* [Work to complete] Go to the line holding "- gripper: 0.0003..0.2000" in the data below and repeat it exactly, then each line after it up to and including the one holding "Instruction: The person". Omit pictures.

* [Dataset content]
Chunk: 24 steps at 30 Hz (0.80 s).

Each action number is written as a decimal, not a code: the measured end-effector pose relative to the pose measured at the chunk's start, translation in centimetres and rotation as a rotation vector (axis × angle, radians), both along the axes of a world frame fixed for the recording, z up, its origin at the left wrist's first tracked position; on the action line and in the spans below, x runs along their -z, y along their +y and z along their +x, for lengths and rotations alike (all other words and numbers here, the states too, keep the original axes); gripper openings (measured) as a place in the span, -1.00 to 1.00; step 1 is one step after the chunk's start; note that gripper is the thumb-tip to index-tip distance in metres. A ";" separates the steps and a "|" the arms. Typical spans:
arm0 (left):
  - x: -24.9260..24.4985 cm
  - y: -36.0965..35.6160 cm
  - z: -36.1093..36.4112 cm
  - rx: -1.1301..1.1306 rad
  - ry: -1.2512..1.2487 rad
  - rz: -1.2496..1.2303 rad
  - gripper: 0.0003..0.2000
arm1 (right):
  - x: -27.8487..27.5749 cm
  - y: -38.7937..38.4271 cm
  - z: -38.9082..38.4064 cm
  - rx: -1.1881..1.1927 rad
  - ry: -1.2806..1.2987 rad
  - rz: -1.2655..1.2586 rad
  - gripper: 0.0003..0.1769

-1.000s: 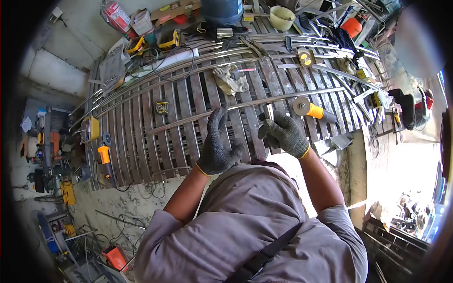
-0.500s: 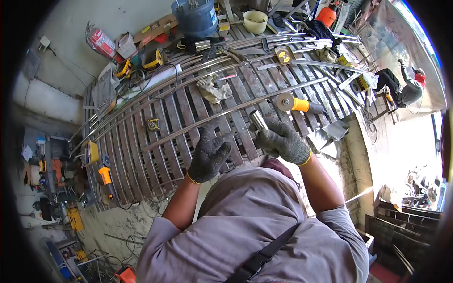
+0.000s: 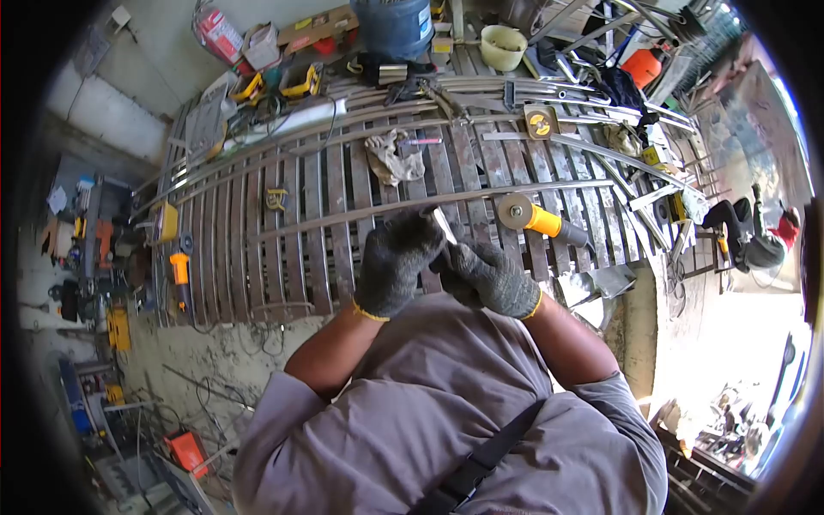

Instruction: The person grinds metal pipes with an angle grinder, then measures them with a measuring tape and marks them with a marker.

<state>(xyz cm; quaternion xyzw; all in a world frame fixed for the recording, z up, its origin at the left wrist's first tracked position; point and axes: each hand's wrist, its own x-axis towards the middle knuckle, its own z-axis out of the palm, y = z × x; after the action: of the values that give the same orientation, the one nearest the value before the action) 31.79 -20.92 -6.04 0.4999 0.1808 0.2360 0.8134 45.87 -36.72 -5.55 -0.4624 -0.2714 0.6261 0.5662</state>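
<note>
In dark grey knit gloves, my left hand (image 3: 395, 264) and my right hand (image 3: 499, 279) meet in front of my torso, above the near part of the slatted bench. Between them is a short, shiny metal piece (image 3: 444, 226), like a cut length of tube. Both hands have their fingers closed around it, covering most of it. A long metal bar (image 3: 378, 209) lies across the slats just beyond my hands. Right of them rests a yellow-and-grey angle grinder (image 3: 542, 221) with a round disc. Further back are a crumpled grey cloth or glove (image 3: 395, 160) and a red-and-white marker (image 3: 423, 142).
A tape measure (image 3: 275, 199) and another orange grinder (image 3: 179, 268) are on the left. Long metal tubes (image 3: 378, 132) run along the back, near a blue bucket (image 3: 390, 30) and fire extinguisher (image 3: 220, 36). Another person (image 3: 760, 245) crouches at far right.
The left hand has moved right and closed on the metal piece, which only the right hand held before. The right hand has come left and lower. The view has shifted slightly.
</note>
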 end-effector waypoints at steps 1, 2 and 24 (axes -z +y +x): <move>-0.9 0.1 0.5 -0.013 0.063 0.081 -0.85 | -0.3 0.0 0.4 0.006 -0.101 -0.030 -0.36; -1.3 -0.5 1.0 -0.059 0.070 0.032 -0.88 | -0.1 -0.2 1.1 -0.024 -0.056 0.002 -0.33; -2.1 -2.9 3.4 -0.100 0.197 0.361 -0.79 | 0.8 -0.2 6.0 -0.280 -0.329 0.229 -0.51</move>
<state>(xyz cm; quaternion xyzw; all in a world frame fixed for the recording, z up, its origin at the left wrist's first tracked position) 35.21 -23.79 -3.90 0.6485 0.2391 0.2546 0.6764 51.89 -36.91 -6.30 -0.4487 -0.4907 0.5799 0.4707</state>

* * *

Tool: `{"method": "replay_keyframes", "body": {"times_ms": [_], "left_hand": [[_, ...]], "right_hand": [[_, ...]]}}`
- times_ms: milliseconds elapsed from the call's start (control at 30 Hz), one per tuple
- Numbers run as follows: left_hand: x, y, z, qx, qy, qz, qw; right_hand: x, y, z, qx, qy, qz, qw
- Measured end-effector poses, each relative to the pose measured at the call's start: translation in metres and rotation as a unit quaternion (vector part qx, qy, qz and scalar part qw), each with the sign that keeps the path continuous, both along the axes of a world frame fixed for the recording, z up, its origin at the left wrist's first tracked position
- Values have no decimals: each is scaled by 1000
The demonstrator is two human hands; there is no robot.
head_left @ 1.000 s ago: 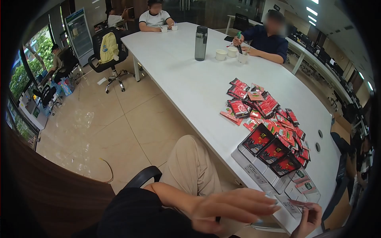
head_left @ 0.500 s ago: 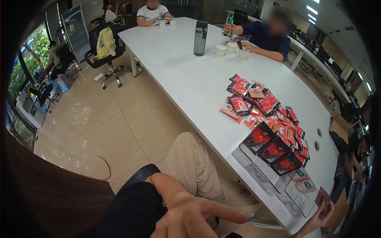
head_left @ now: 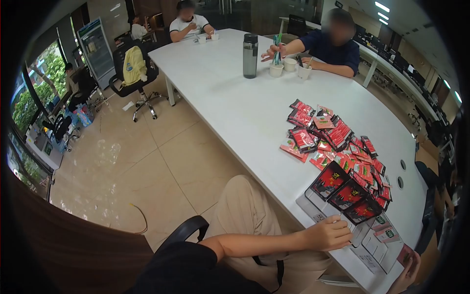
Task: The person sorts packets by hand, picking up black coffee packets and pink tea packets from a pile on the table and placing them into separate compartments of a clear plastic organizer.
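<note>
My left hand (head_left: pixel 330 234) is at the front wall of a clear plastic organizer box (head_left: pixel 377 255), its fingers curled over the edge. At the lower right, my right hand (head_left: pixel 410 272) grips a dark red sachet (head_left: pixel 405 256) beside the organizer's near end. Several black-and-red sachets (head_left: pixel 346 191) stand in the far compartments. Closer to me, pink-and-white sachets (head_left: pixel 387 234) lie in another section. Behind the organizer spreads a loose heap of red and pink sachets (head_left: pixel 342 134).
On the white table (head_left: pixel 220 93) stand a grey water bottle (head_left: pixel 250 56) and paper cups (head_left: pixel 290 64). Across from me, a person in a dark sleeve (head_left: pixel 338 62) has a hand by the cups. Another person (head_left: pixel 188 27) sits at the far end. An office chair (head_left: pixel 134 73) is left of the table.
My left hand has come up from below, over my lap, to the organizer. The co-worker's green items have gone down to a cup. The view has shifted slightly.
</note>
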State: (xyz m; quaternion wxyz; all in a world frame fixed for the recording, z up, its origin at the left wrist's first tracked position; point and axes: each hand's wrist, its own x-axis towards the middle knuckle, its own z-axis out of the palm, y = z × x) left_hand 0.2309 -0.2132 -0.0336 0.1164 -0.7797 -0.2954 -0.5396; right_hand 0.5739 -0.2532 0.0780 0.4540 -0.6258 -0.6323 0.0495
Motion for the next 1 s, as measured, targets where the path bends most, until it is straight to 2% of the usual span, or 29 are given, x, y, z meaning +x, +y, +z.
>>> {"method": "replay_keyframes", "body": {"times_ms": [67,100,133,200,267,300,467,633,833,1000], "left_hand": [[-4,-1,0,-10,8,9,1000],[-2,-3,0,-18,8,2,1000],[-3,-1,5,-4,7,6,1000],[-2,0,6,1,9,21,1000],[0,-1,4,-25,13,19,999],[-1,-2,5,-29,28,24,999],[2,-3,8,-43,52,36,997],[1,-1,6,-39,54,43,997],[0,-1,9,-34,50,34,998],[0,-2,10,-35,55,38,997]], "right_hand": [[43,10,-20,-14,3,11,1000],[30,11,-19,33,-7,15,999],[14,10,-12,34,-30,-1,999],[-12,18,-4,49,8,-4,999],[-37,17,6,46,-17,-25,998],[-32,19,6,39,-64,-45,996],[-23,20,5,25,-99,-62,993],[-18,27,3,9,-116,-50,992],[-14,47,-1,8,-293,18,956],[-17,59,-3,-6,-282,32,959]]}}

* [Expected answer]
  - gripper: 0.0003..0.2000
arm1 (right):
  - x: -27.8487..27.5749 cm
  - y: -38.7937..38.4271 cm
  - z: -38.9082..38.4064 cm
  - rx: -1.1881..1.1927 rad
  - ry: -1.2806..1.2987 rad
  - rz: -1.2655..1.2586 rad
  - gripper: 0.0003..0.1769

-1.000s: 
-0.500s: 
+0.000s: 

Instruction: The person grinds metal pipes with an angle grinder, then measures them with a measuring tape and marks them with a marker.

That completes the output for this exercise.